• _AIM OF THE TASK_: In the listing below, find each line with the string "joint" and report it.

• _MATERIAL PROVIDED_:
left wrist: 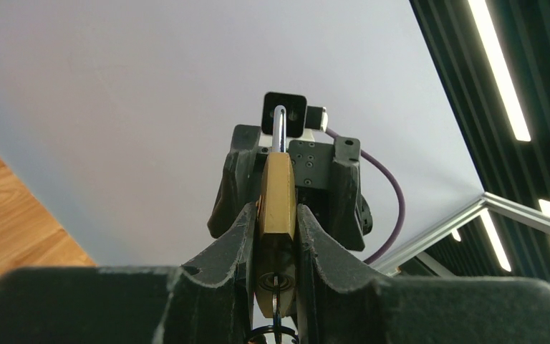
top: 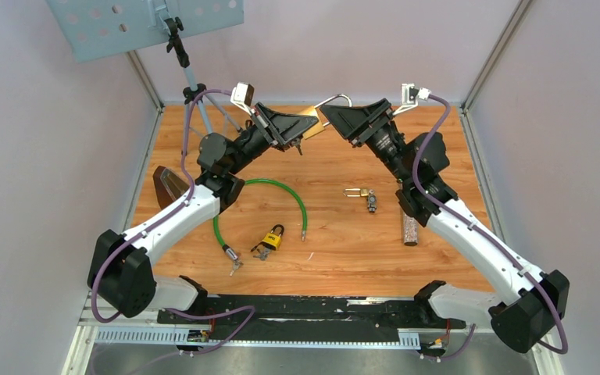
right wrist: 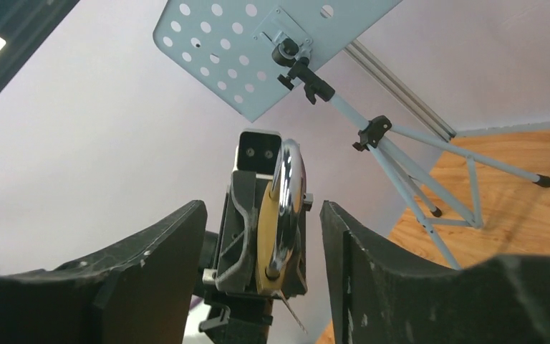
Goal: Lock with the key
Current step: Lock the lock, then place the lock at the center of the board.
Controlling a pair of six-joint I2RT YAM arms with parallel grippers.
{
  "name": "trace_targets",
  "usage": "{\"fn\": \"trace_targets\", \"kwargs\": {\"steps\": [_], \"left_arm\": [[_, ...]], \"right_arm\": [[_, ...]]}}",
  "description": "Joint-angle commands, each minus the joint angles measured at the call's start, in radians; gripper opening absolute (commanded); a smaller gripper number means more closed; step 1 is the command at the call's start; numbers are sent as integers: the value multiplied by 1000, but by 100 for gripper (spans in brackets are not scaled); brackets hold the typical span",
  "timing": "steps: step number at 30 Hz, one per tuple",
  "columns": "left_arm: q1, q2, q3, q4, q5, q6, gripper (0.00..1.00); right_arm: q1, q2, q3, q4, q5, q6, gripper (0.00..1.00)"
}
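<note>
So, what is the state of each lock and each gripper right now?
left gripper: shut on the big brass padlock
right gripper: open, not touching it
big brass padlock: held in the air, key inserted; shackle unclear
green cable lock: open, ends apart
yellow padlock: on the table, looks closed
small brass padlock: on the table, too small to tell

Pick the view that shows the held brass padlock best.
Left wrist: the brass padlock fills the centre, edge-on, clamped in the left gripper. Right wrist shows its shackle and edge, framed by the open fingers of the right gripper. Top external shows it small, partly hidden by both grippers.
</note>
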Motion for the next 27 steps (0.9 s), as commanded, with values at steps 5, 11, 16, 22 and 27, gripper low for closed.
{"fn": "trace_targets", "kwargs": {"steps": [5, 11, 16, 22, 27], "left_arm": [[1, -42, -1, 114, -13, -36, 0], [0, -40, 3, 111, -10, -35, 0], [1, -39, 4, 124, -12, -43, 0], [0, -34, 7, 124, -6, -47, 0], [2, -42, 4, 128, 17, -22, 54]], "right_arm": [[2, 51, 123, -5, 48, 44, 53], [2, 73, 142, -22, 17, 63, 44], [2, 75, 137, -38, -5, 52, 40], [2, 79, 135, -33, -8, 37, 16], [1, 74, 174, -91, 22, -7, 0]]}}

• _OUTPUT OF THE EXERCISE_:
Controlling a pair of six-joint I2RT YAM arms with parallel grippers.
  "description": "Joint-angle commands, each minus the joint angles measured at the call's start, in radians; gripper opening absolute (commanded); a smaller gripper number means more closed; step 1 is the command at the call's start; numbers are sent as integers: the value multiplied by 1000, but by 100 for gripper (spans in brackets are not scaled); brackets hold the typical span",

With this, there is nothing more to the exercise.